### REQUIREMENT
Write out the whole listing exactly as it stands.

### PROVIDED DATA
=== Section Start ===

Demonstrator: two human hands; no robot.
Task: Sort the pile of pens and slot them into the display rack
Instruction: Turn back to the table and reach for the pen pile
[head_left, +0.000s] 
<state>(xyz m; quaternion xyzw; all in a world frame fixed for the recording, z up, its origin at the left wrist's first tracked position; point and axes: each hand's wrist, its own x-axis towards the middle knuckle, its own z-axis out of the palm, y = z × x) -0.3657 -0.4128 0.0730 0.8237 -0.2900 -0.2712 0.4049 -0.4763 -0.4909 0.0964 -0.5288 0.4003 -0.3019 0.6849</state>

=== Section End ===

### ANSWER TO THE EXERCISE
Demonstrator: two human hands; no robot.
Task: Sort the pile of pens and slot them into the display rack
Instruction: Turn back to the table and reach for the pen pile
[head_left, +0.000s] 
<state>(xyz m; quaternion xyzw; all in a world frame fixed for the recording, z up, its origin at the left wrist's first tracked position; point and axes: each hand's wrist, its own x-axis towards the middle knuckle, its own z-axis out of the palm, y = z × x) -0.3657 -0.4128 0.0730 0.8237 -0.2900 -0.2712 0.4049 -0.4763 -0.4909 0.0964 -0.5288 0.4003 -0.3019 0.6849</state>

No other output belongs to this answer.